

Containers and Container Orchestration

What are Containers?

Shipping containers are efficiently moved using different modes of transport – perhaps initially being carried by a truck to a port, then neatly stacked alongside thousands of other shipping containers on a huge container ship that carries them to the other side of the world. At no point in the journey do the contents of that container need to repacked or modified in any way.

Shipping containers are ubiquitous, standardized, and available anywhere in the world, and they're extremely simple to use – just open them up, load in your cargo, and lock the doors shut.

The contents of each container are kept isolated from that of the others; the container full of Mentos can safely sit next to the container full of soda without any risk of a reaction. Once a spot on the container ship has been booked, you can be confident that there's room for all of your packed cargo for the whole trip – there's no way for a neighboring container to steal more than its share of space.

Software containers fulfill a similar role for your application. Packing the container involves defining what needs to be there for your application to work – libraries, configuration files, application binaries, and other parts of your technology stack. Once the container has been defined, that image is used to create containers that run in any environment, from the developer's laptop to your test/QA rig, to the production data center, on-premises or in the cloud, without any changes. This consistency can be very useful: for example, a support engineer can spin up a container to replicate an issue and be confident that it exactly matches what's running in the field.

Containers are very efficient and many of them can run on the same machine, allowing full use of all available resources. Linux containers and cgroups are used to make sure that there's no cross-contamination between containers: data files, libraries, ports, namespaces, and memory contents are all kept isolated. They also enforce upper boundaries on how much system resource (memory, storage, CPU, network bandwidth, and disk I/O) a container can consume so that a critical application isn't squeezed out by noisy neighbors.
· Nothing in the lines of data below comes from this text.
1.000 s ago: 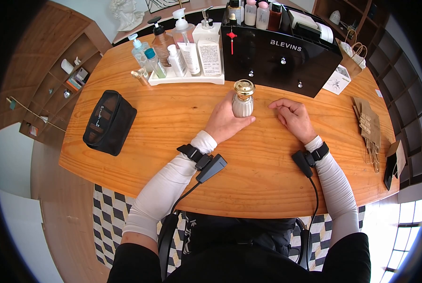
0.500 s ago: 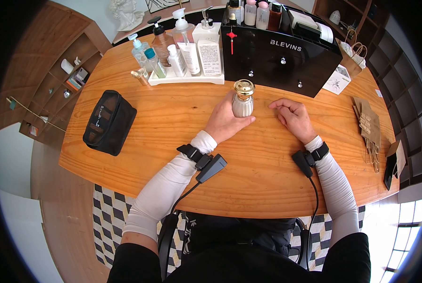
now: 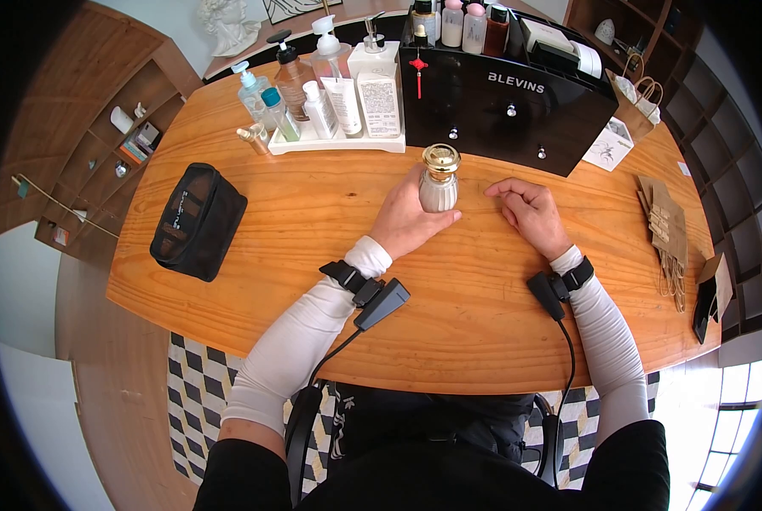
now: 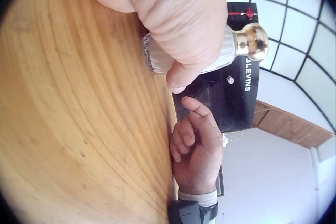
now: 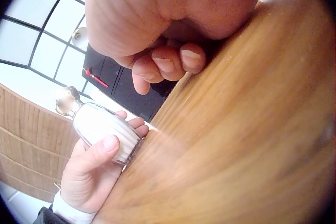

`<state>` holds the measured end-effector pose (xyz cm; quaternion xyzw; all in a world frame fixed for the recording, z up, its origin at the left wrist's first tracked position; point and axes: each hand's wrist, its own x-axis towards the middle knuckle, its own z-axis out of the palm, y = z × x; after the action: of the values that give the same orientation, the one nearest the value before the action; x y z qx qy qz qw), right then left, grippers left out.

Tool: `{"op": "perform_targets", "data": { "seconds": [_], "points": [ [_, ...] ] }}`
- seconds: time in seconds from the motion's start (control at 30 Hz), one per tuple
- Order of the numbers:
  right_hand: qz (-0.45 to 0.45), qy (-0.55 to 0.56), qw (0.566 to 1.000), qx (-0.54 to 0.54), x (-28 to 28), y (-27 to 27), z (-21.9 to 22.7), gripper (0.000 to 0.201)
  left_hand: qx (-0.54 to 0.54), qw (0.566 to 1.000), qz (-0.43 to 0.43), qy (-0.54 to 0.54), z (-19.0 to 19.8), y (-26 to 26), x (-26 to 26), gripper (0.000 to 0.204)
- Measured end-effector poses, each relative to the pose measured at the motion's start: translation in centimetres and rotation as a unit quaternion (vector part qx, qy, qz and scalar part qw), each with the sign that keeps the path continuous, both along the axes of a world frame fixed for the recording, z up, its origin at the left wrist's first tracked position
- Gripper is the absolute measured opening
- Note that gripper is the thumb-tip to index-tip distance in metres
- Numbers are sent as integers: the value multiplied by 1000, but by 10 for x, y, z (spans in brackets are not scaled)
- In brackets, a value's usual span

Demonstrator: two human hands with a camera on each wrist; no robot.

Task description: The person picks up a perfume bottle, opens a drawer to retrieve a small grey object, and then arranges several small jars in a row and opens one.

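Observation:
A ribbed, whitish glass bottle with a round gold cap stands upright on the wooden table, in front of the black drawer cabinet. My left hand grips it from the left, thumb on the near side and fingers round the back. In the right wrist view the bottle has its base at the tabletop, with the fingertips showing behind it. My right hand rests on the table a little right of the bottle, apart from it. Its fingers hang loosely curled and hold nothing.
A white tray of pump bottles and tubes stands at the back beside the black cabinet. On the left lies a black mesh pouch. Folded brown paper bags lie at the right edge, and a white box sits behind them.

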<state>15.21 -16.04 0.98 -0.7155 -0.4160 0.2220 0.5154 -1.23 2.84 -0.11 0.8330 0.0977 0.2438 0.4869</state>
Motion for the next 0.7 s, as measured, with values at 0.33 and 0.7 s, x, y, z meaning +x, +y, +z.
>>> {"op": "perform_targets", "data": {
  "seconds": [0.33, 0.7],
  "points": [
    [-2, 3, 1000, -2, -1, 0, 1, 28, -10, 1000, -1, 1, 0, 0, 0, 60],
    [-3, 0, 1000, -1, 0, 0, 1, 28, -15, 1000, -3, -19, -2, 0, 1, 61]
  ]
}}
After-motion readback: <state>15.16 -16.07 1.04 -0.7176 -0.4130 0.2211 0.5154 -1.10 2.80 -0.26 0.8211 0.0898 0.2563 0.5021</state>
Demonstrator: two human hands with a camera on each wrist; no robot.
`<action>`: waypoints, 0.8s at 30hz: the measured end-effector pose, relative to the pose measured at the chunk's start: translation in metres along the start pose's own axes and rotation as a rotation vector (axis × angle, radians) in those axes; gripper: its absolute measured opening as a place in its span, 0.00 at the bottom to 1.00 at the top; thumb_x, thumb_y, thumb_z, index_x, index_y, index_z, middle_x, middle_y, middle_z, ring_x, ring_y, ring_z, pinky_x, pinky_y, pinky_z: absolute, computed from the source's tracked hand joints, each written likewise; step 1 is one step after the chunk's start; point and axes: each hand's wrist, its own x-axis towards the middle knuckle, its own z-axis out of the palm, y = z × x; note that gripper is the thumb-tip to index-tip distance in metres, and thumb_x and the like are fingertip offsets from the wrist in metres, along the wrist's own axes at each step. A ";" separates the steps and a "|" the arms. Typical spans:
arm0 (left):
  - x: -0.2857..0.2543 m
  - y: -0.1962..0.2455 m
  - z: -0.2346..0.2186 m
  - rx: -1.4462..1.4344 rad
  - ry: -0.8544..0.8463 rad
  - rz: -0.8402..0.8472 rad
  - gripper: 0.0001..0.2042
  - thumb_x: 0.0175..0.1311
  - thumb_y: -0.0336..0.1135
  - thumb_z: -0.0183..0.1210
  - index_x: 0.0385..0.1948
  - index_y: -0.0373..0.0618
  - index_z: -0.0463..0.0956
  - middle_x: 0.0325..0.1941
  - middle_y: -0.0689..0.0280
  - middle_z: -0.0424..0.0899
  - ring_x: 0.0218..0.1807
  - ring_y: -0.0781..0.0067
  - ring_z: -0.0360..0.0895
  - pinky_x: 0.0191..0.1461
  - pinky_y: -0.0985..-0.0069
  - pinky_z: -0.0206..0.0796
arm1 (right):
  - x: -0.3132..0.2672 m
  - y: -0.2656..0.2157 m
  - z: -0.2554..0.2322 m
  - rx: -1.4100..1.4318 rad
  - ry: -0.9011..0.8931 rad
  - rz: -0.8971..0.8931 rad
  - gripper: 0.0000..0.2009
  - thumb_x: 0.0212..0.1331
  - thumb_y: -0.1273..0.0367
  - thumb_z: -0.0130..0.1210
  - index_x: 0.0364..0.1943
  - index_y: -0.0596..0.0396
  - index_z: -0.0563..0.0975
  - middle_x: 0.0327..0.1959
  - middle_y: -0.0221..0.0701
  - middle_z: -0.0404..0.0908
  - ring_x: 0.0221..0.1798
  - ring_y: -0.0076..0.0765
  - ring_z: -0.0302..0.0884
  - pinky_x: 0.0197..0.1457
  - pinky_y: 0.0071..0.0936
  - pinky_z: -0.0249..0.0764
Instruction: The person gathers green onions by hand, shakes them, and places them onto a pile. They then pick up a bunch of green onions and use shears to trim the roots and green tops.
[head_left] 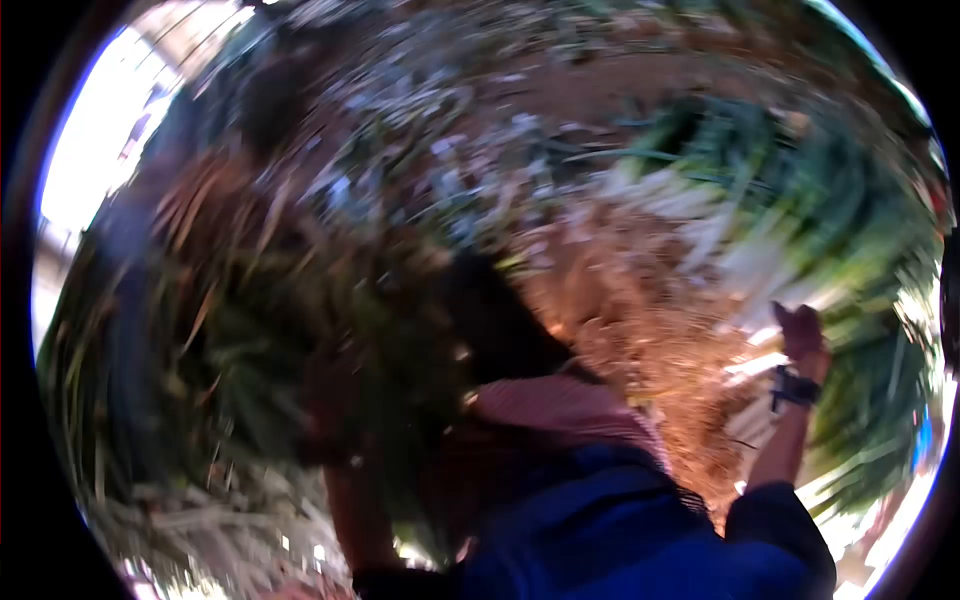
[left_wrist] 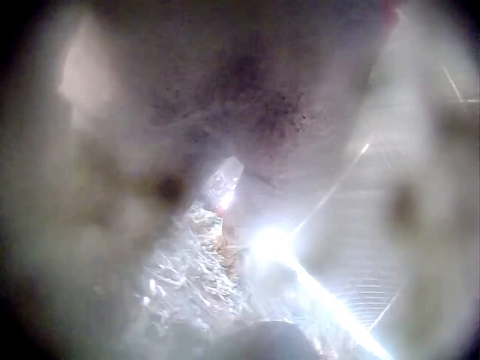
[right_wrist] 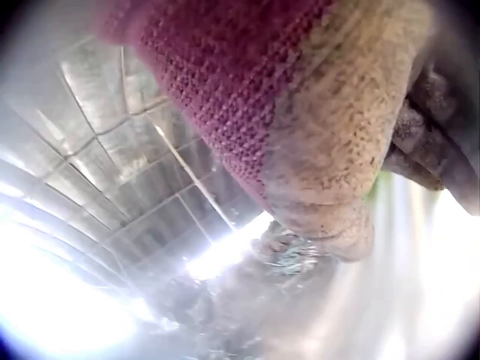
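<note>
My right hand point(head_left: 800, 335) reaches out at the right over a row of spring onions or leeks point(head_left: 740, 235) with white stalks and green tops. In the right wrist view this hand point(right_wrist: 330, 142) wears a purple knit glove with a soil-stained tan coating; its thumb and dark fingers stand apart, pale stalks point(right_wrist: 405, 255) beyond them. My left hand point(head_left: 335, 400) is a dark blur among long green leaves point(head_left: 260, 370) at my left side. A soil-marked, blurred surface point(left_wrist: 255, 105) fills much of the left wrist view; what the left hand holds I cannot tell.
Brown straw-like litter point(head_left: 620, 280) covers the ground in front of my lap. More leafy stalks point(head_left: 400, 140) lie scattered farther off. Pale dry leaves point(head_left: 240, 520) are at the lower left. A ribbed roof frame point(right_wrist: 105, 142) shows overhead in the right wrist view.
</note>
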 end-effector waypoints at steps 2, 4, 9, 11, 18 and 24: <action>0.009 -0.044 -0.046 0.276 0.086 0.047 0.23 0.68 0.35 0.64 0.64 0.40 0.77 0.54 0.62 0.88 0.49 0.73 0.85 0.51 0.73 0.77 | 0.028 -0.034 -0.101 0.613 0.181 0.109 0.20 0.58 0.64 0.70 0.52 0.55 0.80 0.28 0.31 0.81 0.35 0.37 0.83 0.35 0.40 0.78; 0.000 -0.053 -0.056 0.280 0.173 -0.005 0.22 0.67 0.35 0.65 0.62 0.39 0.78 0.52 0.61 0.89 0.48 0.73 0.85 0.49 0.74 0.77 | 0.052 -0.114 -0.219 1.181 0.167 0.262 0.15 0.65 0.61 0.65 0.45 0.58 0.82 0.27 0.30 0.81 0.32 0.28 0.80 0.34 0.32 0.75; -0.006 -0.103 -0.051 0.752 0.241 -0.017 0.18 0.66 0.34 0.65 0.55 0.38 0.81 0.47 0.56 0.90 0.46 0.73 0.86 0.47 0.74 0.77 | 0.112 -0.272 -0.341 1.300 0.308 -0.390 0.16 0.69 0.62 0.61 0.51 0.61 0.81 0.34 0.28 0.83 0.35 0.20 0.77 0.39 0.26 0.75; 0.010 -0.188 -0.078 0.585 0.010 0.777 0.18 0.65 0.35 0.64 0.55 0.39 0.81 0.45 0.53 0.90 0.47 0.71 0.87 0.49 0.73 0.77 | 0.130 -0.343 -0.374 1.262 0.302 -0.599 0.21 0.64 0.53 0.64 0.46 0.60 0.82 0.33 0.45 0.85 0.35 0.45 0.84 0.42 0.38 0.78; 0.018 -0.091 -0.014 1.025 0.178 -0.086 0.31 0.58 0.51 0.68 0.63 0.46 0.78 0.59 0.48 0.85 0.60 0.44 0.82 0.64 0.57 0.74 | 0.189 -0.580 -0.409 1.117 -0.150 -0.810 0.24 0.61 0.50 0.57 0.41 0.61 0.83 0.38 0.52 0.87 0.46 0.59 0.86 0.54 0.51 0.79; 0.024 -0.161 -0.019 0.705 0.356 -0.219 0.42 0.57 0.56 0.68 0.73 0.48 0.67 0.66 0.48 0.80 0.64 0.43 0.79 0.68 0.55 0.71 | 0.234 -0.718 -0.419 1.132 -0.102 -0.722 0.21 0.62 0.54 0.55 0.46 0.59 0.83 0.44 0.51 0.87 0.51 0.61 0.85 0.56 0.53 0.80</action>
Sounds a Lot Like a Virtual Machine (VM)?

There are a number of similarities between virtual machines (VMs) and containers – in particular, they both allow you to create an image and spin up one or more instances, then safely work in isolation within each one. Containers, however, have a number of advantages which make them better suited to building and deploying applications.

Each instance of a VM must contain an entire operating system, all required libraries, and of course the actual application binaries. All of that software consumes several Gigabytes of storage and memory. In contrast, each container holds its application and any dependencies, but the same Linux kernel and libraries can be shared between multiple containers running on the host. The fact that each container imposes minimal overhead on storage, RAM, and CPU means that many can run on the same host, and each takes just a couple of seconds to launch.

Running many containers allows each one to focus on a specific task; multiple containers then work in concert to implement sophisticated applications. In such microservice architectures, each container can use different versions of programming languages and libraries that can be upgraded independently.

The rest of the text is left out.